A developer’s plans to transform a downtown block of vacant buildings and blighted lots along the reconstructed San Pedro Creek got the go-ahead Wednesday.
The Historic and Design Review Commission (HDRC) gave conceptual approval to an investor group behind Frost Tower developer Weston Urban, to rehabilitate two historic buildings that will bookend a new apartment tower between West Commerce and Dolorosa streets.
The project represents significant progress for officials, developers, and preservationists seeking to reinvigorate the Zona Cultural while protecting and showcasing its history. Commissioners congratulated the applicant and design team for developing a project that accomplishes both.
“When an applicant and an architectural team go above and beyond to come up with a solution that honors and celebrates a piece of historic stock in San Antonio, this is the kind of team that we should hold out to other people that are attempting the same thing as a success,” said architect Gabriel Velasquez, the commissioner representing City Council District 3.

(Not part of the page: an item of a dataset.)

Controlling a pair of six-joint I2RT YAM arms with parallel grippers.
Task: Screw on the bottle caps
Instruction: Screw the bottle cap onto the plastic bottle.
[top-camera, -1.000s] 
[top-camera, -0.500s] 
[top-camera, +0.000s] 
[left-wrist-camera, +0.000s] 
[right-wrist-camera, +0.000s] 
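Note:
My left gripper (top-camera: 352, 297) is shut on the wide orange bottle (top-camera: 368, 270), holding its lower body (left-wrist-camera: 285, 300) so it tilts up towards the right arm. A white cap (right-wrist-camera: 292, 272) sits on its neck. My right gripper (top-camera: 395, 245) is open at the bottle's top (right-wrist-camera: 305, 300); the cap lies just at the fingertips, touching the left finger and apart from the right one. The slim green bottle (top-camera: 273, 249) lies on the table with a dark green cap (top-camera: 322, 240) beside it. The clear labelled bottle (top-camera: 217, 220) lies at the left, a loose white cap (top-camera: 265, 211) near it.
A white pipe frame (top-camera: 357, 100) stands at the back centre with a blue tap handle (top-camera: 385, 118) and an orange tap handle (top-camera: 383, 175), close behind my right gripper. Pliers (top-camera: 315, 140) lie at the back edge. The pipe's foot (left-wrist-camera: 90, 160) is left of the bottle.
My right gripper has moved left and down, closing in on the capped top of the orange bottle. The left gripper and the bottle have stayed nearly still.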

Project plans by Dallas-based architects BKV Group describe a mixed-use development with 258 new residential units, a parking garage with 351 spaces, and commercial, office, and creative spaces in the renovated historic buildings.

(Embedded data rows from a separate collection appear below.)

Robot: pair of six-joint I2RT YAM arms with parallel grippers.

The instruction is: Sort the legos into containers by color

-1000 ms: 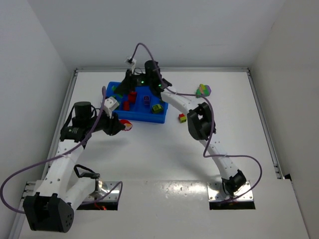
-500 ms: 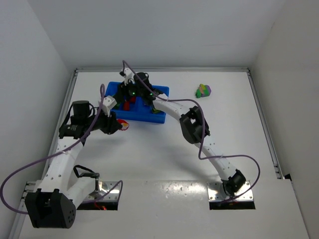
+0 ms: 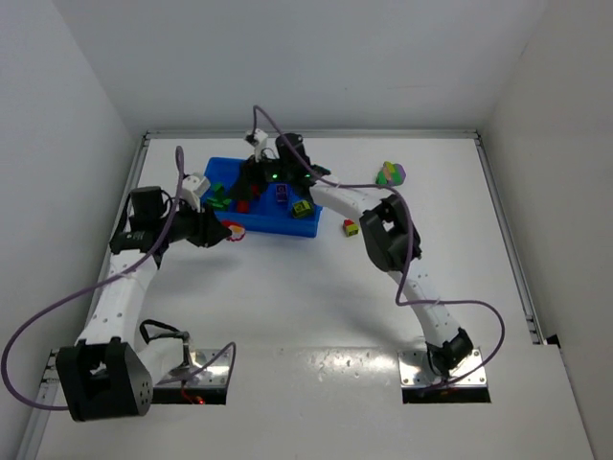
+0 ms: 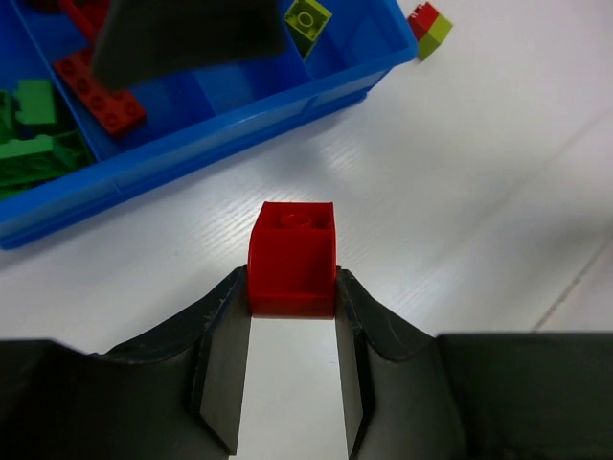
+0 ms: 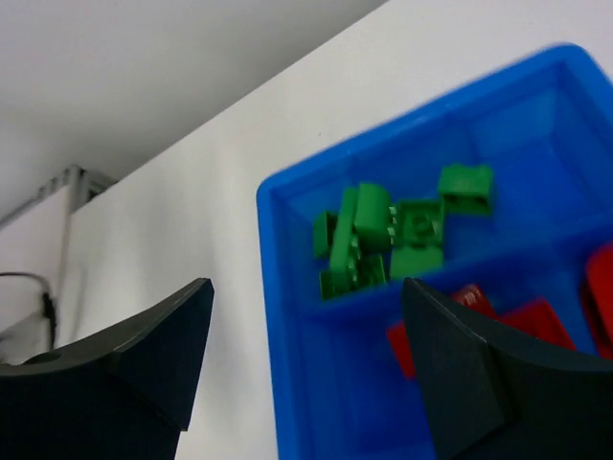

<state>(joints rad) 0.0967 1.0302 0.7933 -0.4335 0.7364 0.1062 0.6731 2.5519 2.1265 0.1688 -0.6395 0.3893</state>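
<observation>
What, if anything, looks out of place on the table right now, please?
Two stacked clumps lie outside the blue tray: a red and yellow-green pair just right of it, and a multicoloured clump farther right. The tray sits slightly askew to the table edges.

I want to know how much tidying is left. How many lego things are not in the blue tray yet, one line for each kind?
Single red brick, gripped in the left pincer: 1
Small red and yellow-green stack, lying loose: 1
Bigger multicoloured clump, lying loose: 1
Total: 3
</observation>
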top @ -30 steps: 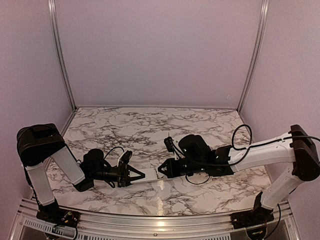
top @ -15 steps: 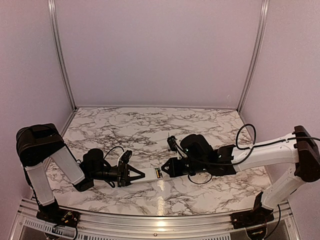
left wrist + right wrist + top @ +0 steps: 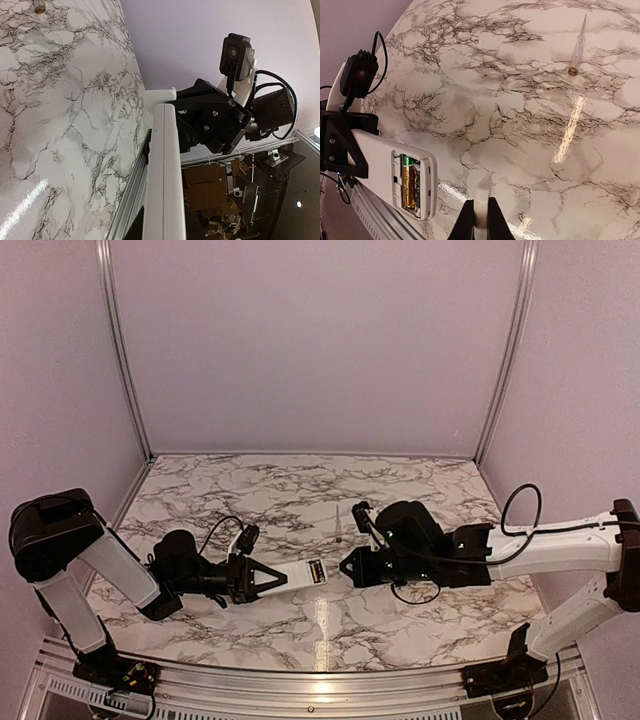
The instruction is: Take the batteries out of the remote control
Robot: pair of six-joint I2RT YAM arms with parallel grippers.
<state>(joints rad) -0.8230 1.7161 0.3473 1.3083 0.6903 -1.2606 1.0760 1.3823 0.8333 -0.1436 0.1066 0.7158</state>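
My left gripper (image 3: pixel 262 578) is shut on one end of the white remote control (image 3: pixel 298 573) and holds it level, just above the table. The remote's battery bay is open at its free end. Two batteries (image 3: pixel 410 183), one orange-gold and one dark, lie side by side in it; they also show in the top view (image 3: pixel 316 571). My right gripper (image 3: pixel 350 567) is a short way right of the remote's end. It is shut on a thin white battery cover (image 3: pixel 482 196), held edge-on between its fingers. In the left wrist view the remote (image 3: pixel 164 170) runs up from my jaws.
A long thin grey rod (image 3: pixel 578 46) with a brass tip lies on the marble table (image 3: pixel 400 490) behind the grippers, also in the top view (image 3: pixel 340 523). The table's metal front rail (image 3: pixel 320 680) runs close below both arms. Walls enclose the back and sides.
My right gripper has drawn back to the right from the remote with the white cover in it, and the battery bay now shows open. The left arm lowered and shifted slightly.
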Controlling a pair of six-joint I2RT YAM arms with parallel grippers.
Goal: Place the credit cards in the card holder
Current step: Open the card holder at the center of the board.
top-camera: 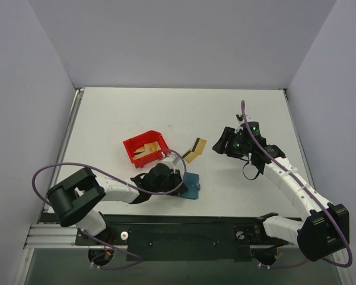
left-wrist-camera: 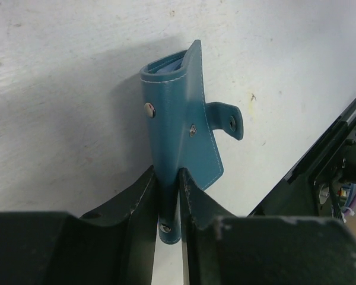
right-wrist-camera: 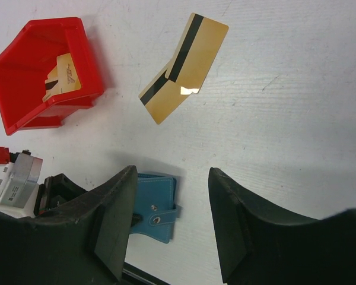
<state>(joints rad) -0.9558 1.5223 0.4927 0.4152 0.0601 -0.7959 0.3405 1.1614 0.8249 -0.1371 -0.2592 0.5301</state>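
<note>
Left wrist view: the card holder (left-wrist-camera: 178, 119) stands on edge between the fingers (left-wrist-camera: 130, 217) of my left claw (left-wrist-camera: 168, 184), with its snap tab hanging loose and its fold gaping slightly at the far end.
Left claw: my fingers sit close on both sides of the holder's near end. I cannot tell whether they press it or only flank it.
Right claw (right-wrist-camera: 173, 172): spread and empty, hovering above the counter (right-wrist-camera: 296, 119).
Holder's place: by the counter's near edge, about midway along it.
Credit cards (right-wrist-camera: 187, 65): two lie overlapped toward the counter's middle, apart from the holder. More sit in the red bin (right-wrist-camera: 24, 71) beside them.
Step in hand: I judge I am readying the holder, and no card is in it yet.
Next move: my right claw should descend on the loose pair and take one by its edge, which is awkward with thin cards lying flat. It should then line that card up with a slot while my left keeps the holder steady and open.
</note>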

The former Continental Hotel, built in 1896, is three stories tall and spans the length of the north side of the block fronting West Commerce. The hotel closed in the late 1970s and later served as home to the San Antonio Metropolitan Health District. Over time, the building’s storefront has been altered and its current configuration dates to a renovation in the 1980s, according to documents submitted by the applicant.
The owner plans to restore the storefront, install a new canopy to match the original, restore wood windows, clean the masonry facade, and remove a rear addition. The rear wall of the original building will be reconstructed and a new courtyard along the San Pedro Creek Culture Park will be developed.

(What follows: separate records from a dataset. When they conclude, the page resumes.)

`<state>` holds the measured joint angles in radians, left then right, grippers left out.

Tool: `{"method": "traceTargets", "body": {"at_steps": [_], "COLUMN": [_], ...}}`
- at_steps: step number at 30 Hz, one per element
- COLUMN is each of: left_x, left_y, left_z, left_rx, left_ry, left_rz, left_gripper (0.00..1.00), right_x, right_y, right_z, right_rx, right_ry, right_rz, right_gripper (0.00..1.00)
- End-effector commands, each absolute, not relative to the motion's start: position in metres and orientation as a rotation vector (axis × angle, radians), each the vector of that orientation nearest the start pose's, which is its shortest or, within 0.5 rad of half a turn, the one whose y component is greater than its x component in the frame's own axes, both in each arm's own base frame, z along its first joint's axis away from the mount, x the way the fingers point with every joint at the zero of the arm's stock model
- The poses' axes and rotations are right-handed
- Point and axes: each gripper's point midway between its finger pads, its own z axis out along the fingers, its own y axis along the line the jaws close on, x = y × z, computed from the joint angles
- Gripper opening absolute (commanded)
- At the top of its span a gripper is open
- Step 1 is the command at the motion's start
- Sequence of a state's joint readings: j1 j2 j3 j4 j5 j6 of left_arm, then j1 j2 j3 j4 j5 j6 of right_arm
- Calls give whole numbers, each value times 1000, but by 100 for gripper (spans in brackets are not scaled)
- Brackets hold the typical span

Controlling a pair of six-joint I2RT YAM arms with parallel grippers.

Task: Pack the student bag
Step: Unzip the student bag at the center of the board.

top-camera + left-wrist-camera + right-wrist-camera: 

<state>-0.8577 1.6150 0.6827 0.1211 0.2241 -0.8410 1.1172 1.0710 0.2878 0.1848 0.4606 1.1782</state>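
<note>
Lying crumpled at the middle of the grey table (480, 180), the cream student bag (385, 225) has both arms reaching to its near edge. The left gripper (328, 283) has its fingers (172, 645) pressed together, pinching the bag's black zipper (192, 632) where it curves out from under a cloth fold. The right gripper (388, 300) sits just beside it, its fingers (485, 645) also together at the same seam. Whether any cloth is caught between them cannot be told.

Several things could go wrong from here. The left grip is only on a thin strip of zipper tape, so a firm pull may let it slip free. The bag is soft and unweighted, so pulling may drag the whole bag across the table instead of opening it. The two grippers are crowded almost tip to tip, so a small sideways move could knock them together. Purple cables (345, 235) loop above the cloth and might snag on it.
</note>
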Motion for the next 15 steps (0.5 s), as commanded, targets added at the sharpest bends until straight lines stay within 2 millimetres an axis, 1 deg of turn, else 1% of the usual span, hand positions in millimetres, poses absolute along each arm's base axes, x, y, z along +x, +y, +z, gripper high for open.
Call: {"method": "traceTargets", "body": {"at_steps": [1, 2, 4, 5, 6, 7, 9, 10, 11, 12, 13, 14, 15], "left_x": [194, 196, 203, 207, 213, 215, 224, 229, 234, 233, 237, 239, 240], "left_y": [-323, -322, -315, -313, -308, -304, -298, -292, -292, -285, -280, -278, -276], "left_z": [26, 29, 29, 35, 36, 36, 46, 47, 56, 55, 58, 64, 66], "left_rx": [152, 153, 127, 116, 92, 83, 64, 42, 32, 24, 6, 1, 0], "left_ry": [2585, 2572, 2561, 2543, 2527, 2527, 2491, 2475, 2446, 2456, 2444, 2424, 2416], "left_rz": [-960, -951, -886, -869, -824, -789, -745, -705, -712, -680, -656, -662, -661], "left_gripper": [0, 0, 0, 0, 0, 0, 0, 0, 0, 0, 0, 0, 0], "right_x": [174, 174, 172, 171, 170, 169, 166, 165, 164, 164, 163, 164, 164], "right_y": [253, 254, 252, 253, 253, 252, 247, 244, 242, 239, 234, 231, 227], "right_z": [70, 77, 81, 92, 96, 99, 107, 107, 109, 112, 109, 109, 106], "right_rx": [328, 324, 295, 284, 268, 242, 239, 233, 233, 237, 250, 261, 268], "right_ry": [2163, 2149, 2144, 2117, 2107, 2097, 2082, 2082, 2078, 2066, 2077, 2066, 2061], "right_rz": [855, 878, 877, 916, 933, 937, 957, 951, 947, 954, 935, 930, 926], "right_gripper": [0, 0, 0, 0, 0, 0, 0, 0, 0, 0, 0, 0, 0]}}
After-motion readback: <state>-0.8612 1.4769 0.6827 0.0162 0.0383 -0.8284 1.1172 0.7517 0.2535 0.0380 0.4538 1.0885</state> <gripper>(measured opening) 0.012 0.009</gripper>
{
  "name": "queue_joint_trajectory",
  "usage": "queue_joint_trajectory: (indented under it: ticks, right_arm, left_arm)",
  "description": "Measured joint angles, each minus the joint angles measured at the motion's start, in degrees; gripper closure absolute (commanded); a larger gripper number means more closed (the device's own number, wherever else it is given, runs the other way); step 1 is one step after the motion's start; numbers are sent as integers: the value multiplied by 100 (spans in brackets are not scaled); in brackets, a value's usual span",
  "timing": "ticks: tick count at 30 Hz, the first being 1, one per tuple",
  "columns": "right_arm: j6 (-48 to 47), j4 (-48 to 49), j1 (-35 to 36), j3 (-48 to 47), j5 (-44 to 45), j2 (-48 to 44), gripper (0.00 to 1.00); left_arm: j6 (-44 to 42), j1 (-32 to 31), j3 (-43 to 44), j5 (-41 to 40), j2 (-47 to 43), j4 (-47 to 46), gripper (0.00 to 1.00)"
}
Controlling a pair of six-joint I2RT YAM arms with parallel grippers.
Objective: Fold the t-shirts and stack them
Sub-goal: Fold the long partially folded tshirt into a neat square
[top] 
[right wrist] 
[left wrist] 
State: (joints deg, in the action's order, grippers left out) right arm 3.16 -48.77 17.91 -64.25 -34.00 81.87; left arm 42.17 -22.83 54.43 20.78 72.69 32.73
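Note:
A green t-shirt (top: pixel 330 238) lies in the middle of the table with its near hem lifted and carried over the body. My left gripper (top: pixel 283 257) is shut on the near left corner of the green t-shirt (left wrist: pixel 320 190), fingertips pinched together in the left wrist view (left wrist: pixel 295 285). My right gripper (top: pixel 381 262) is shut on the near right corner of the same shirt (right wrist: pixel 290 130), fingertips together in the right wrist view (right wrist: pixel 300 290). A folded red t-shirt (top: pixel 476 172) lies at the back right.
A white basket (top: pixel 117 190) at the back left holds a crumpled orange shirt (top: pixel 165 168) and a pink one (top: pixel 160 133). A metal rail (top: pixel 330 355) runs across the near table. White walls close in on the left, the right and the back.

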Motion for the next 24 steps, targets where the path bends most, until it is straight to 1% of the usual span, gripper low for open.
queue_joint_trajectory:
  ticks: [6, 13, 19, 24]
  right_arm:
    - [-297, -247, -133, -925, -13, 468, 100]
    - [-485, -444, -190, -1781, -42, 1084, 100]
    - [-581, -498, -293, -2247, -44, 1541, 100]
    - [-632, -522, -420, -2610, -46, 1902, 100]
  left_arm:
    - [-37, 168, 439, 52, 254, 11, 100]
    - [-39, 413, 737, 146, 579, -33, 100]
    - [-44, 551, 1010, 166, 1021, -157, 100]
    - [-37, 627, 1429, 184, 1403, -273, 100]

Similarly, renovation work on the circa-1926 Arana Building includes repairing the storefront, replacing non-original aluminum windows, cleaning masonry, restoring the street canopy, and removing a rear addition.
Also on the site, the 19th century De la Garza House will remain in place, despite previous plans for a slight move, and be restored. The asphalt parking lot surrounding the adobe house will be removed, grading improved to its original level, and period-appropriate landscaping installed.
The 1890 O. Henry House at the corner of Laredo and Dolorosa streets, which is not original to the site, will be relocated. The application states a new site has not been determined.
“This was a long, winding road to get to this point,” Reeves Craig, vice president of multifamily for Weston Urban, said at the commissioners’ meeting. “We think that it ended up in a great spot — being able to leave the de la Garza House in its current place while providing a great place-making moment … [and] incorporating a new residential component into the middle of the block.”
Weston Urban is finalizing its purchase of the Continental Hotel property from the city, a deal approved in June 2020 with the price set at $4.7 million and a commitment from the developer to build affordable housing. Weston Urban already owns the other property on the site.
Sandwiched between the historic buildings, an empty lot currently being used by the San Antonio River Authority as a construction staging area will be the site of a new 10-story residential tower atop a 5-story parking garage.
Last month, the newly formed Bexar County Public Facility Corp. (PFC) gave approval for county officials to negotiate with Weston Urban and develop the tower as the PFC’s first affordable housing project.
If approved, developers would receive full property tax exemption for the duration of the 75-year lease in exchange for committing to rent half the units to people who make up to 80% of the area median income, or AMI, which for a family of four is $57,600. Up to 20% of those will be available to people making 60% of the AMI, and all affordable units will not exceed 30% of a renter’s income.